WHAT THE EXERCISE ASKS: Nothing but the lines below between the line holding "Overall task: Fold" and the line holding "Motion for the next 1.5", inclusive, should appear in the answer, each set down exactly.

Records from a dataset
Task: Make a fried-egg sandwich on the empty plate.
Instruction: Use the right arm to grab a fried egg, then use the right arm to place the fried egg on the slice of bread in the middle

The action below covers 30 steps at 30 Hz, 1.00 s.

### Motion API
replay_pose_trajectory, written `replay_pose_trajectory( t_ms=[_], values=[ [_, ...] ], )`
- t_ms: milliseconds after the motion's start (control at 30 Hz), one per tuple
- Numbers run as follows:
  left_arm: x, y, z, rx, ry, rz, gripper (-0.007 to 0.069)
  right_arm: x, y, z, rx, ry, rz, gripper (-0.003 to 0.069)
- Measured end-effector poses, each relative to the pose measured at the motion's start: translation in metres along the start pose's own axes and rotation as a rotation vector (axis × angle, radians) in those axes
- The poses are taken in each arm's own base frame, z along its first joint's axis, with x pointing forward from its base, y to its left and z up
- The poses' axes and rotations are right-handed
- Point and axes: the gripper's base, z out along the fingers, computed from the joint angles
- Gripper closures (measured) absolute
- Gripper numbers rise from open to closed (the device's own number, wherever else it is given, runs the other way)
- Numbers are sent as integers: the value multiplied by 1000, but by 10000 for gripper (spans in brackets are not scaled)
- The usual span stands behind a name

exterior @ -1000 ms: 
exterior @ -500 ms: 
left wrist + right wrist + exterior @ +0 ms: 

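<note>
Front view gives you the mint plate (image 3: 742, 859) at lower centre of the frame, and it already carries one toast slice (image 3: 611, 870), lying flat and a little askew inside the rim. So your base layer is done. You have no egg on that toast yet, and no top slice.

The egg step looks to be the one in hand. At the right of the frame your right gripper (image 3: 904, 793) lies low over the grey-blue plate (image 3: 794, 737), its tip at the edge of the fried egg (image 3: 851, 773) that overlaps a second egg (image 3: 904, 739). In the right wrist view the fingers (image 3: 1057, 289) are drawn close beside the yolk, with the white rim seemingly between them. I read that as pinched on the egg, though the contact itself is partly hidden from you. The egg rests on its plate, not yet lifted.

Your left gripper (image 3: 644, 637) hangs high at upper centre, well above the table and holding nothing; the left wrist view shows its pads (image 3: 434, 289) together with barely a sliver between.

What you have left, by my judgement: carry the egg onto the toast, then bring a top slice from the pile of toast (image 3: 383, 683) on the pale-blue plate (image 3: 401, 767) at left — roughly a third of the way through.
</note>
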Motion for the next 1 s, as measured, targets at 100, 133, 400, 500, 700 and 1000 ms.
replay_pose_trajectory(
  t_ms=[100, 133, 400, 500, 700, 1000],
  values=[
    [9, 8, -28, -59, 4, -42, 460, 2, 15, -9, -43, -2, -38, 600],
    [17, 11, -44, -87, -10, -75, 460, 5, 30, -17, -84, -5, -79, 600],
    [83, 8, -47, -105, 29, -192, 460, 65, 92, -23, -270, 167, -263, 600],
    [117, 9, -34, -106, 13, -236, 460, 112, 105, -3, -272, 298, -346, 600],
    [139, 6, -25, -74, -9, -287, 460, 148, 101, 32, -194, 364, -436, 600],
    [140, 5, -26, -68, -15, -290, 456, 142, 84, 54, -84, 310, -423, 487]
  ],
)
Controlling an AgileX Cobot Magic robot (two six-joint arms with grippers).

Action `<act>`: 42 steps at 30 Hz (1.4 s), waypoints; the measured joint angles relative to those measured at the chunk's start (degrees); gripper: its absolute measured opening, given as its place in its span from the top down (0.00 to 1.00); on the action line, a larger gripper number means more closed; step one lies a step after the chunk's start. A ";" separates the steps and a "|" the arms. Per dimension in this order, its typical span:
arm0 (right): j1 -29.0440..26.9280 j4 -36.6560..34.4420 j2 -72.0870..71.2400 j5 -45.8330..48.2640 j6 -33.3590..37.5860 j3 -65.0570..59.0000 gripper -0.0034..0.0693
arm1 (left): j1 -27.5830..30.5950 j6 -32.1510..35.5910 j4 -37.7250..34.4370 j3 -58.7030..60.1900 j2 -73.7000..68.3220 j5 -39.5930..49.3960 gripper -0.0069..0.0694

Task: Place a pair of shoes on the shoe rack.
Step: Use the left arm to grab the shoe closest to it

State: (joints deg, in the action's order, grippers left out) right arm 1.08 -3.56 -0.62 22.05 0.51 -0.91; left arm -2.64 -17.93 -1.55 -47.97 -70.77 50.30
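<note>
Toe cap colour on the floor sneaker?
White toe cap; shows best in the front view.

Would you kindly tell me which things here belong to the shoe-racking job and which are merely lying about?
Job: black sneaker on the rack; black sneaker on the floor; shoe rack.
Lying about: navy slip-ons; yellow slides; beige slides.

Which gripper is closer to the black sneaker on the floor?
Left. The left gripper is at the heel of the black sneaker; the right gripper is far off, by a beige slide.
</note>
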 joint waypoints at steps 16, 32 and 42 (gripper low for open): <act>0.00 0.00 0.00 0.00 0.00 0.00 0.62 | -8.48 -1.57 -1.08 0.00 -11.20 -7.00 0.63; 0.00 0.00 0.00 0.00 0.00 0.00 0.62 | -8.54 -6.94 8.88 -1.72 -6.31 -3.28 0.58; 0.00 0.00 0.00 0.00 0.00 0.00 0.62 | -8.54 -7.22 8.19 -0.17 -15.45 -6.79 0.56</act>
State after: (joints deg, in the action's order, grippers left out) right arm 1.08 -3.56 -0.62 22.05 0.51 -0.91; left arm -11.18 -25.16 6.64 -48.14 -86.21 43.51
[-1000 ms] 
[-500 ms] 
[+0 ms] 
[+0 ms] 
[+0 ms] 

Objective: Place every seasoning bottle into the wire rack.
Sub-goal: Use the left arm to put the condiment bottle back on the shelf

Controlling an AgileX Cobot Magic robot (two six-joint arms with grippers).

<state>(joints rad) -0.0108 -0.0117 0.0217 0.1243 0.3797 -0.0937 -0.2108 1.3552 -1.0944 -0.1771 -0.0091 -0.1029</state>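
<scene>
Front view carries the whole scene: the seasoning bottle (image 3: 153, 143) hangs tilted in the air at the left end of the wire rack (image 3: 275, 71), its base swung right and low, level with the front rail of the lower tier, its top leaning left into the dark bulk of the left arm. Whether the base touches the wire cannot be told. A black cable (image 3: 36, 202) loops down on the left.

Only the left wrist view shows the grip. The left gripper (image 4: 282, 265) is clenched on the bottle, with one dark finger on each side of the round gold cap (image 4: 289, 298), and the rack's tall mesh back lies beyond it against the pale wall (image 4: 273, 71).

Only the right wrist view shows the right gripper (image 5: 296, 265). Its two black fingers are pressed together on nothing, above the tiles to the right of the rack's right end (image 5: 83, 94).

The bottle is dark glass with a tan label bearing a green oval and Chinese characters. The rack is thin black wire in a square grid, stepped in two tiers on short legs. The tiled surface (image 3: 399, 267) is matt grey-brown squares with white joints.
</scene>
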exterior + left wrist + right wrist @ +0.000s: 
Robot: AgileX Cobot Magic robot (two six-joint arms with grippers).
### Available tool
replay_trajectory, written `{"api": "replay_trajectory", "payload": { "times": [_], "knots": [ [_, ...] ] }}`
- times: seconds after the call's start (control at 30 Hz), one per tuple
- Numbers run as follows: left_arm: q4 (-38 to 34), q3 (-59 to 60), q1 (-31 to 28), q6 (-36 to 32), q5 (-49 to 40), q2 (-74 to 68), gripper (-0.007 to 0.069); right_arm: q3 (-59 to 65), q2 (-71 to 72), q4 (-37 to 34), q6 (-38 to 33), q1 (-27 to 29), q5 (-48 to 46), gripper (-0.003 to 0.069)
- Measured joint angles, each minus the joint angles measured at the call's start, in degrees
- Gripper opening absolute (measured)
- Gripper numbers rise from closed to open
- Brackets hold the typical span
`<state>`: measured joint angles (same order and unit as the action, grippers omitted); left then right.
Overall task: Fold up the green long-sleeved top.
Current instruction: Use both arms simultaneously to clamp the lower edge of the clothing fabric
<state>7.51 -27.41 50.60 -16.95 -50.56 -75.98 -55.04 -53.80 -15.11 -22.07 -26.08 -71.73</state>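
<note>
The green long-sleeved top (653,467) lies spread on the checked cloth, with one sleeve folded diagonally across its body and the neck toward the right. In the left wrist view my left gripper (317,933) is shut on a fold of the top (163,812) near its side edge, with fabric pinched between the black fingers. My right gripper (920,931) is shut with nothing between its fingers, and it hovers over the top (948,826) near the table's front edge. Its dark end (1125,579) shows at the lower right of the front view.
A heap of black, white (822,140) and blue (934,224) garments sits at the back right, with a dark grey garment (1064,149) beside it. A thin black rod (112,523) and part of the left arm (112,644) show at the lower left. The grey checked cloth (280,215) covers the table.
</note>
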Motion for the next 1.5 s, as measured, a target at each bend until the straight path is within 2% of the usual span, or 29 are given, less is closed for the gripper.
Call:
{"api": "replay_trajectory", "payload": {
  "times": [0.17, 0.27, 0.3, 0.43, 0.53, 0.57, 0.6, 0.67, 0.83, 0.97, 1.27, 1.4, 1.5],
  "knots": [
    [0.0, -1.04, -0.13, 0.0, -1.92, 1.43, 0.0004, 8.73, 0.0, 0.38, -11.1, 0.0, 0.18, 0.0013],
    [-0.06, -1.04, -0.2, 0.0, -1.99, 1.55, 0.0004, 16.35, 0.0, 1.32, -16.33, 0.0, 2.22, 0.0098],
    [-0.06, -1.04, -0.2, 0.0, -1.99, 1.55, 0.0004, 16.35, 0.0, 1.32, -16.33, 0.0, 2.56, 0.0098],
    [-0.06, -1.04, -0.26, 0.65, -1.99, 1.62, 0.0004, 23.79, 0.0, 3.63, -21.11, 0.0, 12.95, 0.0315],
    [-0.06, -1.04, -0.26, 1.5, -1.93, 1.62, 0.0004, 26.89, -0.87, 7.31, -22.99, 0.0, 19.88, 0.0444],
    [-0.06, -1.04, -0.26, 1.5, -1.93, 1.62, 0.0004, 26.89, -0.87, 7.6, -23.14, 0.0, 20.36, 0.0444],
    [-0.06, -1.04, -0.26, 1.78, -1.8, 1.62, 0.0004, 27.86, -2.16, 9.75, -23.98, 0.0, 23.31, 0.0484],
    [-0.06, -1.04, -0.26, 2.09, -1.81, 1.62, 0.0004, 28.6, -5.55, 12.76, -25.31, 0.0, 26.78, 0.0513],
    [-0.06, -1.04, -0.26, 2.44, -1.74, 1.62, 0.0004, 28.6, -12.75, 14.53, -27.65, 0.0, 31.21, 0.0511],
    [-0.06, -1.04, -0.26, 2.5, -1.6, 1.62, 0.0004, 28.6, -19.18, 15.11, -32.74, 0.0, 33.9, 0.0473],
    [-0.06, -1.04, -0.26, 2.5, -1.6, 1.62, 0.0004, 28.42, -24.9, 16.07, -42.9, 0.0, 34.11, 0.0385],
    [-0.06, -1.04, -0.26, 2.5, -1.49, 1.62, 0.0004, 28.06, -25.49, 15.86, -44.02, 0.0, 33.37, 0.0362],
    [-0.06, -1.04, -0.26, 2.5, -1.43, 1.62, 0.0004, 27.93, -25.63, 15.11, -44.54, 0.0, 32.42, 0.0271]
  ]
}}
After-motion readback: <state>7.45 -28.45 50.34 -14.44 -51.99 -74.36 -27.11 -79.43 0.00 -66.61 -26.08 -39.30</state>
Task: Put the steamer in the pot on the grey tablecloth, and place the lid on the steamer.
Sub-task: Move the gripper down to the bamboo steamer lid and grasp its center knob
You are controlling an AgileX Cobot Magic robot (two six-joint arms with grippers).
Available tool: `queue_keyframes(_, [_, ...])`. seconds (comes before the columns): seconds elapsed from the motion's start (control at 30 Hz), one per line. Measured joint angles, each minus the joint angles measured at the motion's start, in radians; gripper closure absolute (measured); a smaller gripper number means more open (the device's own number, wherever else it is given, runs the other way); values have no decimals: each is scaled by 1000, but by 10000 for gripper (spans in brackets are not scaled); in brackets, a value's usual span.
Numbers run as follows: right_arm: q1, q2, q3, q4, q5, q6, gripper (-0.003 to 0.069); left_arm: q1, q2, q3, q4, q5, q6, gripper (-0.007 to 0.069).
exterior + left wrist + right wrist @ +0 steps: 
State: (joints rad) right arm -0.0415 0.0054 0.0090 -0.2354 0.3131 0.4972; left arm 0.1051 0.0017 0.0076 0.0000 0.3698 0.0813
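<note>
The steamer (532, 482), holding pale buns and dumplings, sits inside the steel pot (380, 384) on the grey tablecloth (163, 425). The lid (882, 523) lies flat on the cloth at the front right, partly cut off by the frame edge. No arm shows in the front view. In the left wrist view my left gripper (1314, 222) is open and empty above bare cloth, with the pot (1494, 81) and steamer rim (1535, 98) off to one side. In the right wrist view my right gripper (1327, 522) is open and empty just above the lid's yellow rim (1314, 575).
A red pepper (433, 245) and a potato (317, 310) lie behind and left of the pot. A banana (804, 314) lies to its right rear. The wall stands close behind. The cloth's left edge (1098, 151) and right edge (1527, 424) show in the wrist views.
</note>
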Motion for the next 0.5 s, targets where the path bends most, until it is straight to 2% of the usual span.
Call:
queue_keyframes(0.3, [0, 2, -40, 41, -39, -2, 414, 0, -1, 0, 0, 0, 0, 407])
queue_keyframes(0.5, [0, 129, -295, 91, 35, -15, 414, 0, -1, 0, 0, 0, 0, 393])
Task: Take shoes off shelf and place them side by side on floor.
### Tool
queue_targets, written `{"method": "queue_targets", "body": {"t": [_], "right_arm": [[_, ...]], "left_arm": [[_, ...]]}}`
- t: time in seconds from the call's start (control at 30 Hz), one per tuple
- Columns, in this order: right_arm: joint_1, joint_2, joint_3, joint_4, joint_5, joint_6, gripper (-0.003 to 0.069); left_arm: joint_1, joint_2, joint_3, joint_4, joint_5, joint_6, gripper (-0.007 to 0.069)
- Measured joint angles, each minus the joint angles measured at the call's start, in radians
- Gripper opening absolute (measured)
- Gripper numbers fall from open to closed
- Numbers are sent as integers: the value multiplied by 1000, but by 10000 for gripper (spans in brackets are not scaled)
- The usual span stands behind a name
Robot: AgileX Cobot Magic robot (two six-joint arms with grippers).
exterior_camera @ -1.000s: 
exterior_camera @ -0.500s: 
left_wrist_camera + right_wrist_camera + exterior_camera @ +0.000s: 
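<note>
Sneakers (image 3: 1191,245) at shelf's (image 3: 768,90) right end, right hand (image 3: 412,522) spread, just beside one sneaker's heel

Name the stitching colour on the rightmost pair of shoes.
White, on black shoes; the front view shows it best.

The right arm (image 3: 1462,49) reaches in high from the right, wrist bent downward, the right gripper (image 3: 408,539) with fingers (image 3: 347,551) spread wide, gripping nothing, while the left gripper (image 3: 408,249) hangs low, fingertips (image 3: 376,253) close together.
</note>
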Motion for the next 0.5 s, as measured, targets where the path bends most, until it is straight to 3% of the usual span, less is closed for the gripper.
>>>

EXPECTED ANSWER:
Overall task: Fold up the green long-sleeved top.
Current instruction: Use both arms simultaneously to clamp the lower edge of the clothing fabric
<state>7.51 -27.41 50.60 -16.95 -50.56 -75.98 -55.04 -53.80 -15.11 -22.07 -26.08 -71.73</state>
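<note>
The green long-sleeved top (653,467) lies spread on the checked cloth, with one sleeve folded diagonally across its body and the neck toward the right. In the left wrist view my left gripper (317,933) is shut on a fold of the top (163,812) near its side edge, with fabric pinched between the black fingers. My right gripper (920,931) is shut with nothing between its fingers, and it hovers over the top (948,826) near the table's front edge. Its dark end (1125,579) shows at the lower right of the front view.
A heap of black, white (822,140) and blue (934,224) garments sits at the back right, with a dark grey garment (1064,149) beside it. A thin black rod (112,523) and part of the left arm (112,644) show at the lower left. The grey checked cloth (280,215) covers the table.
</note>
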Motion for the next 1.5 s, as measured, a target at each bend until the straight path is within 2% of the usual span, or 29 are given, less is closed for the gripper.

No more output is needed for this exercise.